The image represents three views of the region that astronomers have combined into one photograph. The optical view of the galaxy cluster, taken by the Hubble Space Telescope’s Advanced Camera for Surveys in February 2006, shows dozens of galaxies bound together by gravity.

Diffuse, hot gas with a temperature of nearly 50 million degrees permeates the space between the galaxies. The gas emits X-rays, seen as blue in the image taken with the Chandra X-ray Observatory in November 2003. The X-ray portion of the image shows enormous holes or cavities in the gas, each roughly 640 light-years in diameter — nearly seven times the diameter of the Milky Way.

The cavities are filled with charged particles gyrating around magnetic field lines and emitting radio waves shown in the red portion of image taken with the Very Large Array telescope in New Mexico in June 1993. The cavities were created by jets of charged particles ejected at nearly light speed from a supermassive black hole weighing nearly a billion times the mass of our Sun lurking in the nucleus of the bright central galaxy.

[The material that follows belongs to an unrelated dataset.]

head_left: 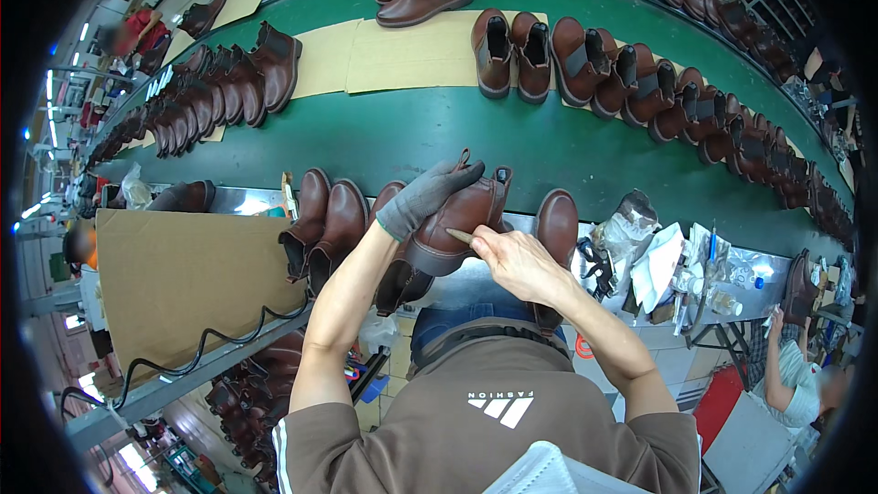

The jets displaced more than one trillion solar masses worth of gas. The power required to displace the gas exceeded the power output of the Sun by nearly ten trillion times in the past 100 million years.
 
what if we're in a blackhole. eek.

but yeah, blackholes are scary.. its a tough subject to comprehend.. infinitely small, infinitely dense.. it just eats up everything :(
 
I recall reading that someone had done the calculations on the visible universe pertaining to radius and estimated mass. It was shown that gravity should be sufficient to prevent light escaping and that we are, indeed, living inside a black hole.
 
I dont clain to have any knowledge of astronomy, but once the black hole reaches a certain point of mass/age,,,what happens, when does it start to behave like something else other than a black hole. I understand someone said it emits jets of gass and radioactive particles,,,,i think there is some evidence these jets are emited in pulses...maybe the black hole has a threshold of mass it can obtain before these jets are emited,,,factors such as the type of matter recently sucked into the hole may predispose to these jets...therefore comparisons can be made between two different black holes in seperate galaxys on the frequency of jets produced and comparing the type of gas and matter in each galaxy maybe one type of gas or matter makes a black hole more reactive than another gas. (reactivity of gas holds true in our world , should hold true from a black holes standard with gravity, pressure, temperature, and other particles smashing together at high speeds.